Taxes once again made up the lion’s share of the government’s overall revenues for the quarter, reaching AED 75.2 bn — representing 62.3% of the UAE’s total revenues in 1Q. Tax revenues were down 10.6% y-o-y.

Total expenditure rose by 10.9% y-o-y to reach AED 107.7 bn in 1Q, compared to just under AED 97.1 bn in the same quarter of the previous year. Breakdown of spending:

  • AED 31 bn were spent on salaries and employee compensation;
  • AED 29.6 bn went to spending on goods and services;
  • AED 17.4 bn were spent on social benefits;
  • AED 3.6 bn were allocated for financial interest payments;
  • AED 2.3 bn went to spending on subsidies;
  • AED 2.2 bn for fixed capital consumption;
  • AED 244.5 mn for grants;
  • AED 19.4 bn accounted for other unnamed expenses.

The UAE borrowed less in 1Q 2025 on an annual basis: Net lending/borrowing at the state level amounted to approximately AED 13.1 bn, down from AED 23.5 bn in 1Q 2024. The fiscal surplus narrowed from AED 23.5 bn in the same quarter last year.

REMEMBER- The UAE is projected to see fiscal surpluses averaging 3.2% of GDP until 2028 — but the surplus will halve relative to what was seen between 2021-2024, S&P Global Ratings wrote previously.
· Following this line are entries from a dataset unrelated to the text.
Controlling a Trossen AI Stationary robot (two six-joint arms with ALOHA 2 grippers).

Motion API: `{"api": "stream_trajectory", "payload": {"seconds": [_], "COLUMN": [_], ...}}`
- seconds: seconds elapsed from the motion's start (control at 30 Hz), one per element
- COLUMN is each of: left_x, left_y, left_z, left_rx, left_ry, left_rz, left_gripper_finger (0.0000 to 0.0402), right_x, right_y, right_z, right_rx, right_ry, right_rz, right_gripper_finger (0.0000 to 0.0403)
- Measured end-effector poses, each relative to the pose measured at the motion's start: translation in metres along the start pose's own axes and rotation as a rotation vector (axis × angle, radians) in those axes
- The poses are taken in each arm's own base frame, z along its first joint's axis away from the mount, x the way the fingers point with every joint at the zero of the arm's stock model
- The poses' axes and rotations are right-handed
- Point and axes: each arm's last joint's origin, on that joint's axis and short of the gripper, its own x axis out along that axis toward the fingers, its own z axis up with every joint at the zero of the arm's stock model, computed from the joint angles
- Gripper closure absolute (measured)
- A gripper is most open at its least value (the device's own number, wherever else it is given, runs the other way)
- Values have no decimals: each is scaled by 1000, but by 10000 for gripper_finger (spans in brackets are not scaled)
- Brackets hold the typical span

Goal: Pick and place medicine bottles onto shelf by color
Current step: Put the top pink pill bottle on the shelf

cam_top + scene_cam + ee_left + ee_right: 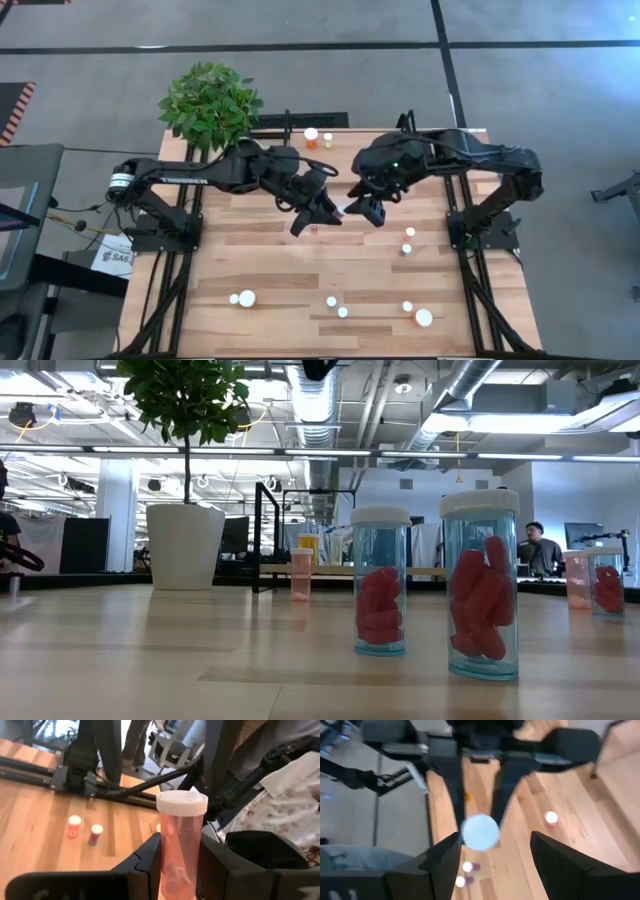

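Pinkish-red medicine bottle [179, 851] upright, clamped between left gripper [181, 870] fingers, mid-table, short of the shelf [318, 140]. Right gripper [492, 852] spread apart, empty, apparently just beside its white cap [480, 832].

We see both arms meeting above the table's [270, 250] middle, a bottle [178, 851] between the left fingers [148, 865]. The plant [210, 103] stands at the far left corner, the shelf [300, 121] beside it; other bottles [246, 298] dot the near edge.
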Motion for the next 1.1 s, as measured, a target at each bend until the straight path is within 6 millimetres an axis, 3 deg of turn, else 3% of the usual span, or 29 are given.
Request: {"api": "stream_trajectory", "payload": {"seconds": [0.67, 1.1], "left_x": [-1, -4], "left_y": [1, 7], "left_z": [-1, -1], "left_rx": [0, -7], "left_ry": [23, 31], "left_rz": [-12, 8], "left_gripper_finger": [317, 317], "right_x": [31, 31], "right_y": [2, 1], "right_z": [6, 3], "right_rx": [-49, -46], "right_ry": [20, 48], "right_rz": [31, 15], "right_gripper_finger": [148, 234]}}
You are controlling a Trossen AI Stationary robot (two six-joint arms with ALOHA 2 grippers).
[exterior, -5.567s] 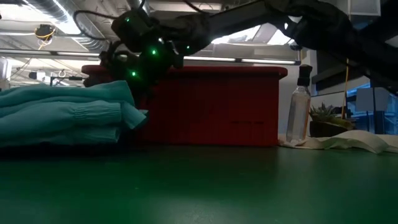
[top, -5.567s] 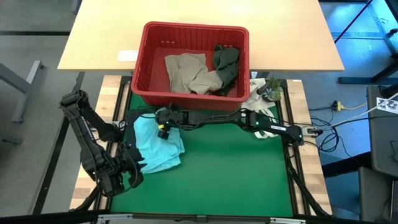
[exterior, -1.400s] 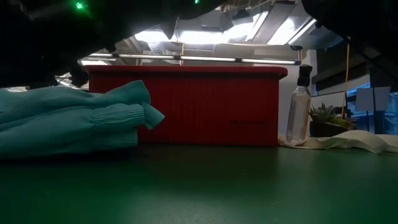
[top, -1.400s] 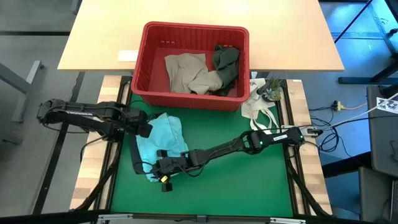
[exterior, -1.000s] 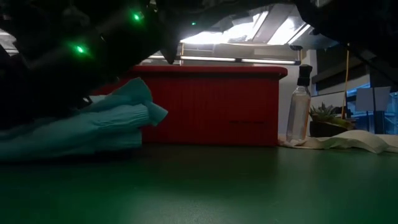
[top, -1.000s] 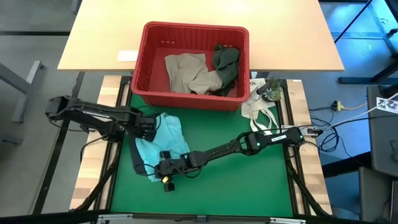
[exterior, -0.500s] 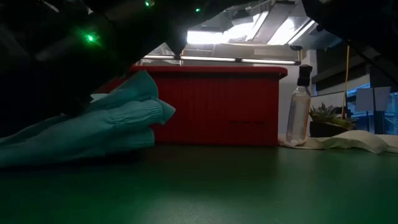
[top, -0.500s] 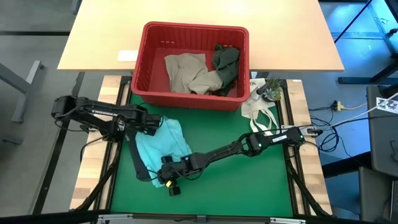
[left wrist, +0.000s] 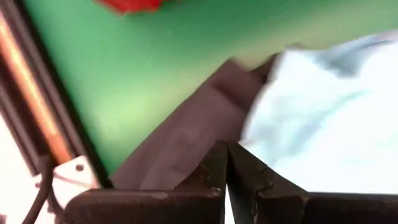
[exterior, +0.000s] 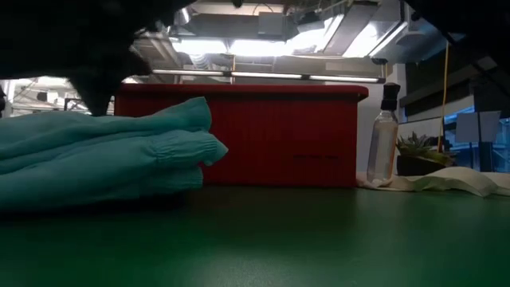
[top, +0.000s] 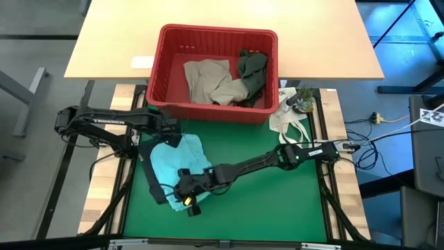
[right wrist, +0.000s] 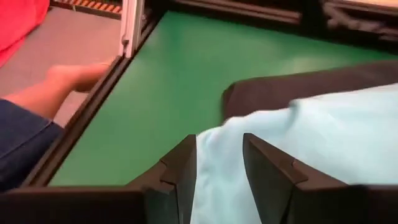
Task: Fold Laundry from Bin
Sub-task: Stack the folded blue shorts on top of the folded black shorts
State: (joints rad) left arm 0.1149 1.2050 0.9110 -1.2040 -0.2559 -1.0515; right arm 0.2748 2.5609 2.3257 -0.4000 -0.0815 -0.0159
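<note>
Two arms work a teal garment point(top: 179, 161) on the green mat point(top: 270, 205), just in front of the red bin point(top: 215, 35).

We judge the right gripper point(top: 186, 196), fingers partly apart around the teal hem near the mat's front-left, is pinning a fold; the left gripper point(top: 171, 137), fingers closed and empty, presses at the far edge beside a black garment point(top: 154, 182) underneath. Beige point(top: 208, 78) and olive point(top: 251, 69) pieces wait in the bin. The mat's right half offers open room.
</note>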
Lower oil prices and higher government spending is expected to lower the surplus to 2% of GDP this year, after which it will average 3.8% over 2026-2028, bringing it below the 6.4% average for 2021-2024. Sharjah — unlike Dubai, Abu Dhabi, and Ras Al Khaimah — is expected to see a fiscal deficit of 5% of its GDP over the next four years.